Since I've started collecting miniatures (Iron Warriors and Death Guard) the campaign I've been picking away at has, unsurprisingly, become biased. Where the focus has centered around their conflicts, triumphs and defeats, I've failed to acknowledge the Astra Millitarum. 

My Iron Warriors Warsmith is a slightly empathetic and pragmatic. A bit too human by Astarte's standards but uses it to his advantages. He's infamous for decimating the numerous Astarte's Chapters in orbital conflicts to avoid getting bogged down in ground campaigns. During the first engagements, he successfully ambushed and slaughtered 400 Astarte's... And sent their bodies back. In a sense, he was establishing a sort guidelines of war.

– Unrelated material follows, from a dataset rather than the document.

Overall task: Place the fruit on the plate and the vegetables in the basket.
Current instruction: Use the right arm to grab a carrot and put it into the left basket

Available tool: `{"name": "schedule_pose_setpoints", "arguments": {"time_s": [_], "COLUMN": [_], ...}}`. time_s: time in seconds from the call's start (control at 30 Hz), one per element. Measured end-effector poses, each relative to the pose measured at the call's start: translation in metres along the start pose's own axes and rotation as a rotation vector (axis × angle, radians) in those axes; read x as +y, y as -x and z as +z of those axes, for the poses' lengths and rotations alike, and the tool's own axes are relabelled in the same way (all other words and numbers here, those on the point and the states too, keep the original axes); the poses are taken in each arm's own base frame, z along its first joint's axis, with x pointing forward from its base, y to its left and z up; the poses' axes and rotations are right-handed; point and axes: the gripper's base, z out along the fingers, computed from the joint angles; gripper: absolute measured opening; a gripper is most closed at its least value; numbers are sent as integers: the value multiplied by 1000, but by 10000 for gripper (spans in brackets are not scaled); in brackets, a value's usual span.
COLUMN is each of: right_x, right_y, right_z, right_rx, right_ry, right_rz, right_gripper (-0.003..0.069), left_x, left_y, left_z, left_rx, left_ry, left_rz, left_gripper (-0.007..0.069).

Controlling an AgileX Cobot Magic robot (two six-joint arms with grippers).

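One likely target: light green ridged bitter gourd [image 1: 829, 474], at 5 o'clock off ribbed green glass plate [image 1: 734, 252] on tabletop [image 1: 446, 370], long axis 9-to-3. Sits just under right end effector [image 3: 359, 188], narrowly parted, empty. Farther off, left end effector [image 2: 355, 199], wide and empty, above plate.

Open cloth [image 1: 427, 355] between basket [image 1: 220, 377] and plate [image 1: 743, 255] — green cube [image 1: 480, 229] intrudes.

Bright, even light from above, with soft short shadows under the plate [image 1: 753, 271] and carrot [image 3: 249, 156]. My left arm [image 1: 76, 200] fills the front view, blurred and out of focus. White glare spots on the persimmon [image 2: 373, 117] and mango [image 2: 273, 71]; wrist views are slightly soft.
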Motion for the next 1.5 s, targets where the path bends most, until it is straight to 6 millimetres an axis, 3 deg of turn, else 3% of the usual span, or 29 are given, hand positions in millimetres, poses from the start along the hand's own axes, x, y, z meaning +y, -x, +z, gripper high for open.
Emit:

He's great and all but I feel his character and accomplishments become hollow without a superior rival. 

So instead of making everything about the Space Marines and Traitors fudging each other up, I've decided to split the entire campaign into two separate parts. The first section would cover how the sub-sector, late in the 41st Millennium, secedes from the Imperium. You'd have this chain smoking, mid-forties, vaguely decorated general who'd lead the defense. His hand picked staff and politically inclined friends would later put him into a position where he could make a difference. There'd be obvious loses, retreats but that's to be expected.

In a sense... I'd want to create an unorthodox character. Someone who isn't pious, who dedicates no victories to the Emperor but to those beneath him. He'd be a brilliant general who plans several steps ahead yet his lack of piety and low-born demeanor would be his undoing.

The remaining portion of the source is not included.